Minimalism and Christianity
Over the last decade there has been a major movement of Minimalism in our consumer driven culture. In a world that continues to force you to believe you need more of the latest things, Minimalism sought to fight back. The movement pushed an agenda that promoted the value of time and life over “stuff.” The Minimalists, as they are commonly called, also addressed the out-of-control spending habits of our culture. As a Christian, I can see much Biblical wisdom here. The Bible does not shy away from speaking about money and possessions. Christians would definitely do well to realize that more money or more things are not the secret to more happiness. Christians would also be wise to realize that spending crazy amounts of money that amounts to serious debt is not a good witness and arguably a sin. A sin of theft, disorder, and discontentment in Christ. Certain texts come to mind (and more at the end of the blog) such as:
1 Timothy 6:6–8, 17
But godliness with contentment is great gain, for we brought nothing into the world, and we cannot take anything out of the world. But if we have food and clothing, with these we will be content… As for the rich in this present age, charge them not to be haughty, nor to set their hopes on the uncertainty of riches, but on God, who richly provides us with everything to enjoy.
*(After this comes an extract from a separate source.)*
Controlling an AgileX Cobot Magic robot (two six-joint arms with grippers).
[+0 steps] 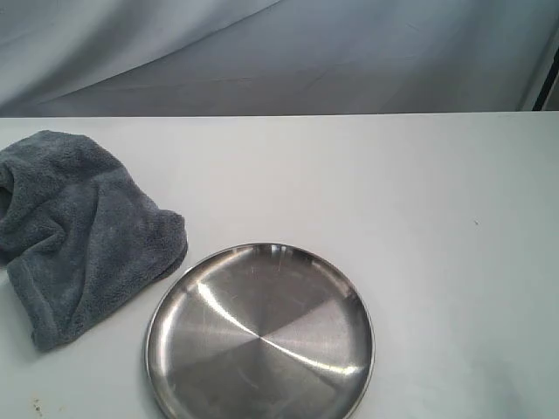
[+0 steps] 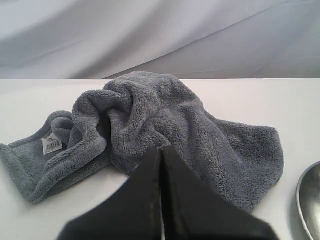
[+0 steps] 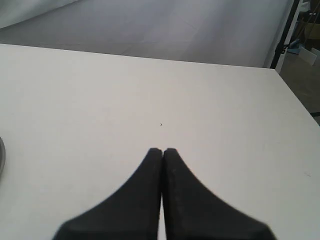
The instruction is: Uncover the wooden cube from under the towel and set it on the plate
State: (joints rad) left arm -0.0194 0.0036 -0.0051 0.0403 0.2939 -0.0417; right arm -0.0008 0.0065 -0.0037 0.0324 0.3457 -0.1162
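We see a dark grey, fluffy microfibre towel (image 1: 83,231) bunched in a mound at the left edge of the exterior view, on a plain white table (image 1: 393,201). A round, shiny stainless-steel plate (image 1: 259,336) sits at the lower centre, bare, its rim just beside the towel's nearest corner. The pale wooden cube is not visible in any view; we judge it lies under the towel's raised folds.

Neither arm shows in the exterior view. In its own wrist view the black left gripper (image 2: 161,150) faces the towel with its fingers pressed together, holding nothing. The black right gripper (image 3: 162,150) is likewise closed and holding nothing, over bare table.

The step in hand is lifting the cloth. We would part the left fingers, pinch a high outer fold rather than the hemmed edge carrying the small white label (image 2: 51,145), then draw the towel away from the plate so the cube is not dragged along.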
“Do not lay up for yourselves treasures on earth, where moth and rust destroy and where thieves break in and steal, but lay up for yourselves treasures in heaven, where neither moth nor rust destroys and where thieves do not break in and steal. For where your treasure is, there your heart will be also.
And he said to them, “Take care, and be on your guard against all covetousness, for one's life does not consist in the abundance of his possessions.”
While there are many positives to Minimalism, sadly I fear the alternatives are not true fulfilling ends in themselves. What do I mean by this? Let me explain by using direct quotes from a Minimalist mindset.
“There’s more to life than bills, money, and work.”
This is a correct statement. Yet left to itself it is not full enough. There is more to life than bills, money, and work but there is also more to life than the absence of bills, copious amounts of money, and enjoyable work. The Christian worldview would argue that money, work, and yes even bills are all designed to help our joy in Christ when they are done to His glory! Christianity differs from Minimalism, which can at times sound a bit monastic, in that God gave us creation to enjoy and delight in! I admit that the Christian can also place too high of an importance on money (and be a terrible manager of money) and work and get overwhelmed with bills but that’s beside the point. What I am trying to advocate for is that all things in the realm of creation, that aren’t inherently sinful, are designed for us to enjoy and give us supreme joy in Christ. The Christian is now able to enjoy whatever work he does if he is doing it unto the Lord. The Christian is able to handle money well and not let it rule him if he is a steward to the glory of God. Only the Christian worldview dignifies even the laborious and stressful aspects of life since they all come from the sovereign hand of God!
“We are always distracted by things like phones etc, and meditation is an antidote to these distractions.”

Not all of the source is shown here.